As câmaras de eco podem ser traduzidas nos espaços que conhecemos dos blogs,

que podem exercer um poder de polarizar qualquer tipo de questão. Podemos dizer que

os blogs seriam a exemplificação do conceito de Sunstein. Mas não somente os espaços

oferecidos por uma informação postada em um blog, o espaço para a interação, por vezes,

reúne pessoas com o mesmo pensamento (GILBERT, BERGSTROM, KARAHALIOS,

2009). O público nesses espaços não divergem em seu pensamento principal, podemos

também associar esses espaços de interação com os espaços que temos para o comentário

nas mídias sociais, visto que é possível, e popular, compartilhar links de notícias nesses

espaços para a circulação de uma informação.

Segundo o conceito de Sunstein (2018), os próprios seres humanos se mostram

com tendência a “homophily”, ou seja, com uma forte tendência a para se conectar a

pessoas que são iguais a elas mesmas., podendo assim serem “rebanhos” (SUNSTEIN,

2018, p. 2). É nesse ambiente de saber mais do que já se tem convicção, segundo o autor,

que muitas das supostas notícias são falsas. E os algoritmos corroboram para cada vez

mais pessoas ficarem sem exposição de uma opinião contrária. Sites como o Google e

mídias sociais, como o Facebook, são responsáveis pela curadoria de conteúdo que passa

pelas pessoas durante o dia e aprendem o que vamos querer saber ou gostar. Assim,

podemos perceber que as câmaras de eco podem ser formadas pelo interesse das pessoas

em buscar mais sobre um tema, mas esse interesse, captado por algoritmos, faz um

usuário receber determinadas informações que não deseja, mas que também está de

acordo com o que pensa, agora não baseado em sua busca, mas entregue pelos algoritmos.
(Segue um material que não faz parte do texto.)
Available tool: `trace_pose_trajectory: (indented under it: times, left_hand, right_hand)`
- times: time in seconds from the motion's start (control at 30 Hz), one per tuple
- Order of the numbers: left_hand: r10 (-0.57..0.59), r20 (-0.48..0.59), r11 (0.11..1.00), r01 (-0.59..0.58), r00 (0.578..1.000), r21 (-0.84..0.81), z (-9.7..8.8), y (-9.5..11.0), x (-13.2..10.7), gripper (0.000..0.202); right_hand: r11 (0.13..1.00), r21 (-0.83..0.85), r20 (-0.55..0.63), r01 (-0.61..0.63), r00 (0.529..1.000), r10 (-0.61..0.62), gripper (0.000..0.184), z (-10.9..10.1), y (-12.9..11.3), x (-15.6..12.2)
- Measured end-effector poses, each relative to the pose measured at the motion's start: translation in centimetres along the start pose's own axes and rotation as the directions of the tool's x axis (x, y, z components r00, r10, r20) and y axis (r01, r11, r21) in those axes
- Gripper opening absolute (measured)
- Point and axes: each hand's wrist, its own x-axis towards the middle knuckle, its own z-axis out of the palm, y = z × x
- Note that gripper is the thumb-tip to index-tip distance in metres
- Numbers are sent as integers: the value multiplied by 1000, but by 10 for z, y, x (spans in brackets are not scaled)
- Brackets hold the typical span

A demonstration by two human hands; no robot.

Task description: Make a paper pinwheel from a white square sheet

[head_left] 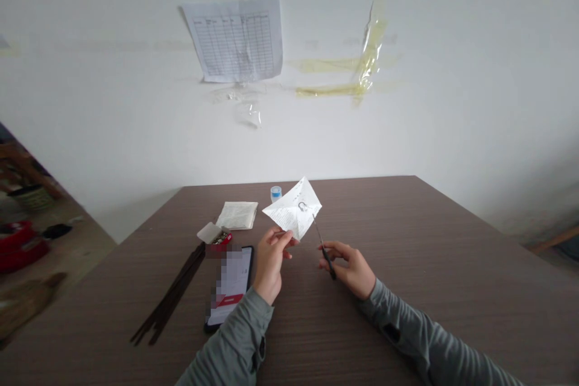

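My left hand (272, 259) pinches the lower corner of a creased, printed square of paper (294, 205), held up above the table with its corners pointing up, down and to the sides. A small dark curl or mark shows near the middle of the sheet. My right hand (350, 265) is closed around the dark handles of a pair of scissors (324, 250). Their thin metal blades point up and left, the tip at the paper's right side. Whether the tip touches the sheet, I cannot tell.
On the brown table (429, 289) at left lie a phone (233, 289), several dark thin sticks (174, 292), an open red box (219, 240) of small pieces and a stack of folded paper (238, 215). A small blue-and-clear container (275, 193) stands behind the held sheet.
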Motion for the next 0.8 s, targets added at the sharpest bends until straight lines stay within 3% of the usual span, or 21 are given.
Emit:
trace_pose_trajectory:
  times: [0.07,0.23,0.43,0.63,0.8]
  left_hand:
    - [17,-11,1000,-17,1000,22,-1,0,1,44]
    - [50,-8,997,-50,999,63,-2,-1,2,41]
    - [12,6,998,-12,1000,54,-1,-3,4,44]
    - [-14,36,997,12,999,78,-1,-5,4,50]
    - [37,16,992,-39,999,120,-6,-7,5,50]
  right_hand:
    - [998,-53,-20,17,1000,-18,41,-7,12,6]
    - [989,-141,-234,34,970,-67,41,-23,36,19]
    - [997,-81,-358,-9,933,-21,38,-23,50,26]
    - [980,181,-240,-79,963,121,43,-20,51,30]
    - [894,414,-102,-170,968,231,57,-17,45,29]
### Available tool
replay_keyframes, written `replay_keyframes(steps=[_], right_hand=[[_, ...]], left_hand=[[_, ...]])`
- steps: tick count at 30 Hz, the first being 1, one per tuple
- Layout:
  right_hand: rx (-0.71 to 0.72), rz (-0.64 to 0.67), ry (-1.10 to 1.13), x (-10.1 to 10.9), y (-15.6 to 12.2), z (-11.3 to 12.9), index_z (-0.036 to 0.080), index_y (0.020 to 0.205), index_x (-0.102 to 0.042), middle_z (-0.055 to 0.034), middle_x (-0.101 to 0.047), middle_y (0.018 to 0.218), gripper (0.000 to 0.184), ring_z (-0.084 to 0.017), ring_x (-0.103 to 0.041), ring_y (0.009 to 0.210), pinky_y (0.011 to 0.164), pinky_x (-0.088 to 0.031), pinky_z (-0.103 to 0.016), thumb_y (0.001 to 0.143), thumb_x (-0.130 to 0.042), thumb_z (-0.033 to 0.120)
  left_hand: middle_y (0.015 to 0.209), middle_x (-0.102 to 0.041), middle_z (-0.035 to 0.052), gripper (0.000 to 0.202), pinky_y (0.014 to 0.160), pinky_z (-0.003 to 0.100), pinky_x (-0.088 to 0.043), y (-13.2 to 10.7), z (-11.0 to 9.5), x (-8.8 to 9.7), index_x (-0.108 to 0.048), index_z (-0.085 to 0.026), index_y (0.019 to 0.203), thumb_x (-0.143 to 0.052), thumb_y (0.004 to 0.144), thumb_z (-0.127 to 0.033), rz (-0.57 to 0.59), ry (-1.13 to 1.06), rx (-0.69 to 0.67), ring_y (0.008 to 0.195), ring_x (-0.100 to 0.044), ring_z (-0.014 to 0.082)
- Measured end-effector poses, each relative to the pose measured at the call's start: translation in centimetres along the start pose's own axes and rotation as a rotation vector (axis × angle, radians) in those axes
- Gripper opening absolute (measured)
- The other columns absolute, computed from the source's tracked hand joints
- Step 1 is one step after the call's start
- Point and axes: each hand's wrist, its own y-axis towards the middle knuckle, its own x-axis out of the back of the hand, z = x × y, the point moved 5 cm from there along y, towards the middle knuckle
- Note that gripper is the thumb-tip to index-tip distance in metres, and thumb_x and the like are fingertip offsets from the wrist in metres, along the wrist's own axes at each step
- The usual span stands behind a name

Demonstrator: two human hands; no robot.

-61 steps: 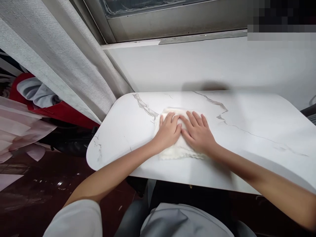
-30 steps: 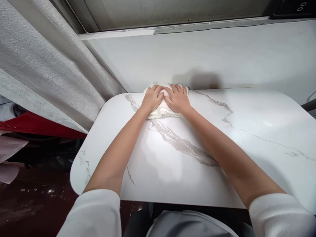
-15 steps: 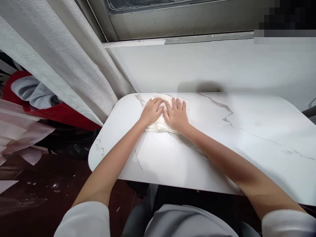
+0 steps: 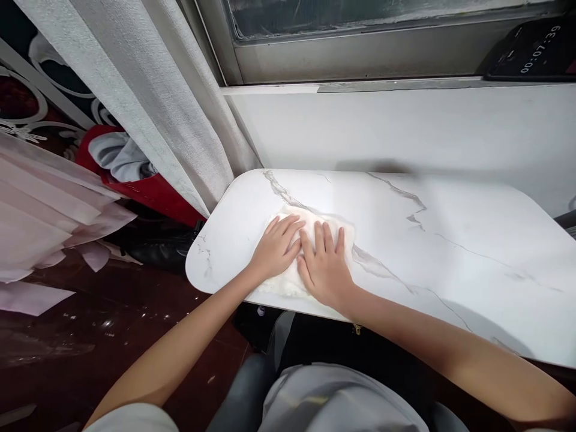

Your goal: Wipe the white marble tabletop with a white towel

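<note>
L hand (image 4: 275,247) & R hand (image 4: 327,267) flat on wht cloth (image 4: 287,282), neither clamped; cloth directly under both; R approx 4 o'clock of L; long axis unclear

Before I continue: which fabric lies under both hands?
The white cloth, on the table; pink fabric, grey curtain and grey bundle are all off it.

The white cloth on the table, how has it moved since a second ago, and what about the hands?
The white cloth has come back from the table's far edge, by the wall, toward the person, and now lies close to the near edge. The left hand and right hand moved with it. Nothing was let go: both still lie flat on the cloth.
</note>
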Motion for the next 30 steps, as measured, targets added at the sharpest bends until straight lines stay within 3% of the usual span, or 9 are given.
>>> replay_keyframes(steps=[8, 14, 22, 30], right_hand=[[0.131, 0.084, 0.092, 0.0, -1.1, 4.6, 0.004, 0.154, -0.037, -0.0264, -0.037, 0.157, 0.061, -0.045, -0.026, 0.147, 0.115, -0.014, -0.075, 0.103, -0.033, 0.037], [0.165, 0.124, 0.132, -0.6, 0.7, 6.5, 0.000, 0.152, -0.037, -0.0304, -0.035, 0.156, 0.062, -0.047, -0.027, 0.146, 0.115, -0.009, -0.075, 0.102, -0.034, 0.035], [0.080, 0.050, 0.125, -2.5, 4.7, 4.8, 0.002, 0.150, -0.041, -0.0269, -0.040, 0.155, 0.058, -0.044, -0.031, 0.145, 0.117, -0.010, -0.070, 0.101, -0.037, 0.033], [-0.010, 0.038, 0.135, -5.0, 12.3, -2.1, 0.010, 0.148, -0.048, -0.0225, -0.041, 0.155, 0.054, -0.037, -0.033, 0.146, 0.121, -0.014, -0.059, 0.100, -0.039, 0.033]], left_hand=[[0.149, -0.053, 0.0089, 0.040, 0.125, 0.049, -0.024, -5.8, 1.1, 2.0, -0.050, -0.022, 0.136, -0.032, 0.102, -0.031, -0.015, 0.008, 0.083, 0.143, -0.043, 0.0211], [0.145, -0.055, 0.0096, 0.040, 0.124, 0.048, -0.025, -6.1, 3.0, 3.1, -0.052, -0.021, 0.133, -0.033, 0.098, -0.028, -0.026, 0.020, 0.131, 0.139, -0.047, 0.0218], [0.140, -0.059, 0.0089, 0.038, 0.121, 0.048, -0.028, -1.6, 6.4, 2.4, -0.054, -0.022, 0.128, -0.035, 0.096, -0.029, -0.050, 0.015, 0.052, 0.135, -0.049, 0.0229], [0.125, -0.066, 0.0098, 0.035, 0.112, 0.042, -0.039, 8.1, 9.7, 0.9, -0.061, -0.018, 0.117, -0.041, 0.090, -0.025, -0.125, 0.006, 0.013, 0.122, -0.058, 0.0247]])
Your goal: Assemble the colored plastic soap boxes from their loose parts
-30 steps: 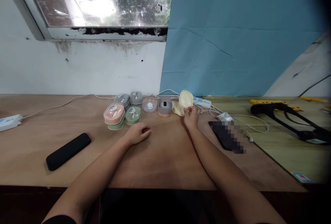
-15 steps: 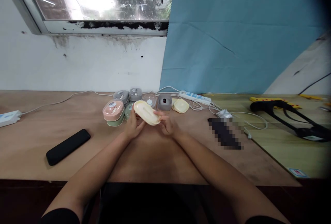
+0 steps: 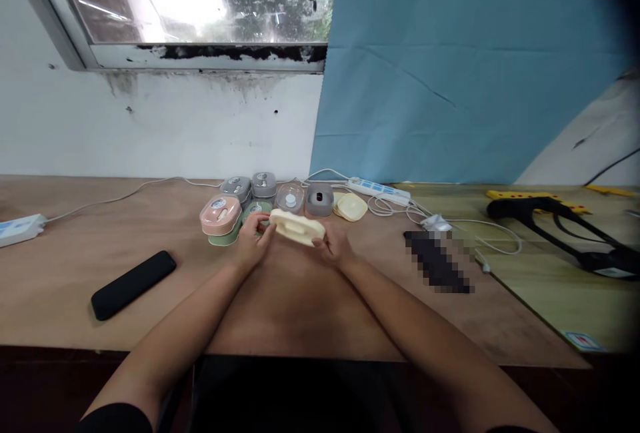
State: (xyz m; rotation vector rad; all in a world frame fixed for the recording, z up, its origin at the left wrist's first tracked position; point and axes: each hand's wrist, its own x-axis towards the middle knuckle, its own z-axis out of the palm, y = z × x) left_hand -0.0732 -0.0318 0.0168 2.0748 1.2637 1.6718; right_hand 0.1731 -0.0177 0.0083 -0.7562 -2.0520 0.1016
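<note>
A cream plastic lid-like piece [image 3: 299, 228] with rounded corners and a long recess is held above the table, tilted. My left hand [image 3: 254, 240] grips its left end, and my right hand [image 3: 333, 243] has fingers closed on its right end. Behind the hands stand a pink box on a green one [image 3: 221, 215], grey boxes [image 3: 264, 184], a green box [image 3: 257, 208], a clear piece with a white knob [image 3: 290, 198] and an open grey box [image 3: 319, 199]. Flat cream pieces [image 3: 351, 206] lie to their right.
A black phone-like object [image 3: 133, 284] lies at the left. Behind stands a white power strip [image 3: 379, 190] with coiled cables. On the right are a blurred dark item [image 3: 437, 261], a black strap-like frame [image 3: 565, 233] and a yellow bar [image 3: 540, 200]. Another white strip [image 3: 21, 230] is at the far left.
The cream piece has come down and slightly right, tipping so its recessed side shows at a flatter angle. Both hands have moved with it, still holding it.
</note>
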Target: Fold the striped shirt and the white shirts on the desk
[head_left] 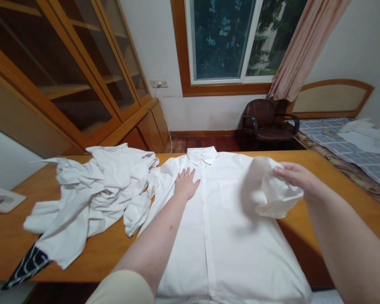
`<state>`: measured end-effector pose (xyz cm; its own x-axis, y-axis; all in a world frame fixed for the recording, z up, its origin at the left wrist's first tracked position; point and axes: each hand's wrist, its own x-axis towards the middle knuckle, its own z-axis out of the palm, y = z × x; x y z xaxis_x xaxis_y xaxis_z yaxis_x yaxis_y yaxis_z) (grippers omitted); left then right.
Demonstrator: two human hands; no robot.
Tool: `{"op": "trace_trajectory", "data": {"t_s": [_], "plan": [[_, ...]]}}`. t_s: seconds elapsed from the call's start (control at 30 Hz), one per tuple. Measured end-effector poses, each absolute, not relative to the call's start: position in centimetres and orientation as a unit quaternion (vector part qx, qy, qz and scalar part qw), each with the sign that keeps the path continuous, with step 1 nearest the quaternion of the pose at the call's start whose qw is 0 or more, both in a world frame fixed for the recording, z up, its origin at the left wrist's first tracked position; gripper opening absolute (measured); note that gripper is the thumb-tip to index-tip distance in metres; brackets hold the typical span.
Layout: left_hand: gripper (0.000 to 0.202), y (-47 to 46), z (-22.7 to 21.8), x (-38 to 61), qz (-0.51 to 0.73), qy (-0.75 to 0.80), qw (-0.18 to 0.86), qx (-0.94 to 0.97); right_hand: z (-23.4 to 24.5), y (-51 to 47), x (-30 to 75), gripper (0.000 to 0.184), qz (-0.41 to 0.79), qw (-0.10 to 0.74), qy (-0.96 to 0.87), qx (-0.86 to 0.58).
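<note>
A white button-up shirt [221, 245] lies front side up on the wooden table, its collar at the far edge and its hem toward me. My left hand [186, 185] rests flat on the shirt's chest, left of the button placket, fingers spread. Above the table on the right, my right hand [296, 176] pinches the shirt's sleeve [277, 190] between thumb and fingers. That sleeve is lifted, bunched and slightly blurred, and it casts a shadow on the shirt. The other sleeve [139, 209] lies crumpled on the left side.
A rumpled heap of white clothes [98, 190] covers the left of the wooden table [323, 173], beside a black patterned cloth [30, 264]. A white object [3, 198] sits at the left edge. Beyond stand a brown armchair [262, 120], a bed [351, 135] and a glass-door cabinet [114, 122].
</note>
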<state>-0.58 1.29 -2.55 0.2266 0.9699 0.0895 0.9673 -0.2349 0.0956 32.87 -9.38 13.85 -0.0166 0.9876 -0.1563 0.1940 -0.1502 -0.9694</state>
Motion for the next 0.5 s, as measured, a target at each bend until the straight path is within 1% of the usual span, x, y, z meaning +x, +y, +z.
{"op": "trace_trajectory", "data": {"t_s": [0.07, 0.17, 0.27, 0.37, 0.43, 0.5], "plan": [[0.064, 1.3, -2.6, -0.6, 0.066, 0.618, 0.012, 0.783, 12.7, -8.9, 29.2, 0.042, 0.549, 0.335, -0.555, -0.527], [0.064, 1.2, -2.5, -0.6, 0.068, 0.617, 0.014, 0.784, 9.3, -8.0, 24.4, 0.04, 0.531, 0.268, -0.634, -0.495], [0.065, 1.2, -2.4, -0.6, 0.066, 0.619, 0.02, 0.782, 5.7, -7.6, 21.4, 0.036, 0.533, 0.245, -0.663, -0.466], [0.064, 1.2, -2.3, -0.5, 0.062, 0.623, 0.028, 0.779, 3.5, -7.2, 21.6, 0.033, 0.528, 0.243, -0.669, -0.464], [0.064, 1.3, -2.3, -0.5, 0.062, 0.624, 0.03, 0.778, 2.8, -6.5, 23.7, 0.031, 0.448, 0.254, -0.673, -0.531], [0.064, 1.3, -2.2, -0.5, 0.065, 0.622, 0.027, 0.78, 2.3, -5.8, 26.9, 0.03, 0.297, 0.276, -0.661, -0.631]]}}
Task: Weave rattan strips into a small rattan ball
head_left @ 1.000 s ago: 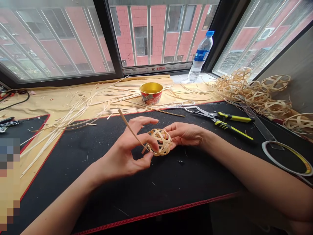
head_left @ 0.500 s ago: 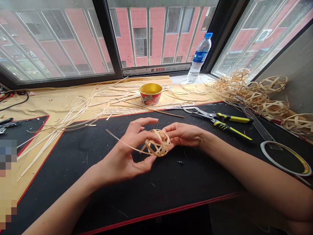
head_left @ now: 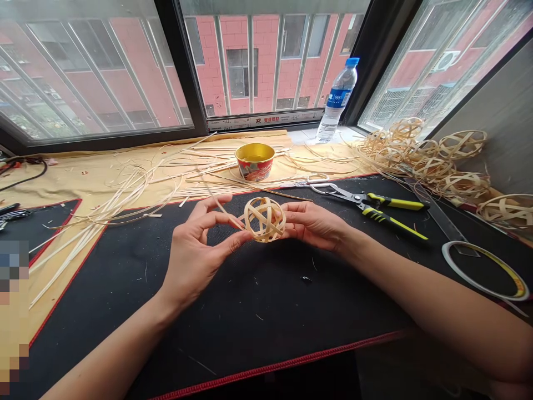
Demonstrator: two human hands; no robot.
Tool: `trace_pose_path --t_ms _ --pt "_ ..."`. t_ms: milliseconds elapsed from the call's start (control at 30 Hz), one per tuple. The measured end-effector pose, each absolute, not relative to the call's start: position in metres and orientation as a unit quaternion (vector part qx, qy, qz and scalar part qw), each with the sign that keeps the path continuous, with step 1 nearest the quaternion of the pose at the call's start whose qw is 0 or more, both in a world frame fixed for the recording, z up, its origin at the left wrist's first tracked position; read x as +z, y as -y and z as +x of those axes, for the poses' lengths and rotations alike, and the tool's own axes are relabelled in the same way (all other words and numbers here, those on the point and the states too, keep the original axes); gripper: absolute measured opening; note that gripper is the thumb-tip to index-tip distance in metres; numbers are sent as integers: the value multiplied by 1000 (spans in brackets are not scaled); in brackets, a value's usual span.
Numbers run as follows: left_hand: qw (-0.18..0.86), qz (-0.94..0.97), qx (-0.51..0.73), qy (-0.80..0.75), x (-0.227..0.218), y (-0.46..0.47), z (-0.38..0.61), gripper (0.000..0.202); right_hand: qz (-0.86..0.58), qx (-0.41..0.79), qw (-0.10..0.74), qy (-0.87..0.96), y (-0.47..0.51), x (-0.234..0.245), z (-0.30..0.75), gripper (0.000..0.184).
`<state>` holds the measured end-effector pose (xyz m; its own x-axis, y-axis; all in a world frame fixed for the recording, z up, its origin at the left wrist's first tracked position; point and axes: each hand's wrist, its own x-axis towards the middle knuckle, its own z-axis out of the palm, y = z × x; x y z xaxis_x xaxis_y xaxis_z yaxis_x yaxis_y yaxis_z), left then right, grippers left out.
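Writing is scarce here and mostly too small to read. A plastic water bottle [head_left: 338,105] stands on the sill at upper right, with a blue label carrying the Olympic rings and white lettering that can't be made out. A white strip along the window frame [head_left: 266,119] at top centre has a red logo and Chinese characters, also too small to read. A paper bowl [head_left: 250,169] with a gold inside and a red printed outside sits just above the centre of the desk, and its print is illegible. At right, a roll of tape [head_left: 485,270] lies flat with a yellow and dark edge, its marks unreadable. At centre, just above the lower edge of the frame's middle band, a woven rattan ball [head_left: 264,219] is held in the air between both hands, over a black desk mat [head_left: 266,311] with red stitching. The right hand [head_left: 312,222] comes in from the lower right, its fingers [head_left: 296,210] curled and their tips pressed on the ball's right side. The left hand [head_left: 194,250] rises from the lower left with its fingers part open. Its thumb [head_left: 237,243] reaches the ball's lower left, and a thin rattan strip [head_left: 220,206] passes between thumb and index finger into the weave; whether it is pinched, I cannot tell. Yellow-handled pliers [head_left: 375,203] lie just right of the right hand.
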<state>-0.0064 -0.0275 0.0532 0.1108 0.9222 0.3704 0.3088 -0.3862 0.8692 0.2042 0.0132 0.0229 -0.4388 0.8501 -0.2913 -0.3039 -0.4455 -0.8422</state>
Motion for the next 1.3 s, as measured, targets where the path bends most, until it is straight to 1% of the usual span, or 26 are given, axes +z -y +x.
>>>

Ao buscar saber mais e querer se relacionar com aquilo que pensa, estando dentro

de uma câmara de eco a possibilidade de acreditar em algo não verdadeiro é bastante

grande. Uma notícia com um só lado, aquele que agrada ao indivíduo, pode ser replicado

inúmeras vezes para que o discurso vigente seja aquele no qual este indivíduo tenha maior

afinidade, seja ele falso ou polarizado. Porém o conceito de câmara de eco não anula

outros, como o dos filtros-bolha, que veremos a seguir. Assim, o conceito das câmaras de

eco está ligado as noções de polarização a qual podemos estar expostos. E conviver em

grupos, neste caso polarizados, pode fazer com que as pessoas se importem com o que os

outros falam ou agem, confiando nas opiniões emitidas por terceiros. Por muitas vezes

pessoas com uma opinião não definida de determinado assunto, passam a acreditar no que

outras pessoas influentes acreditam.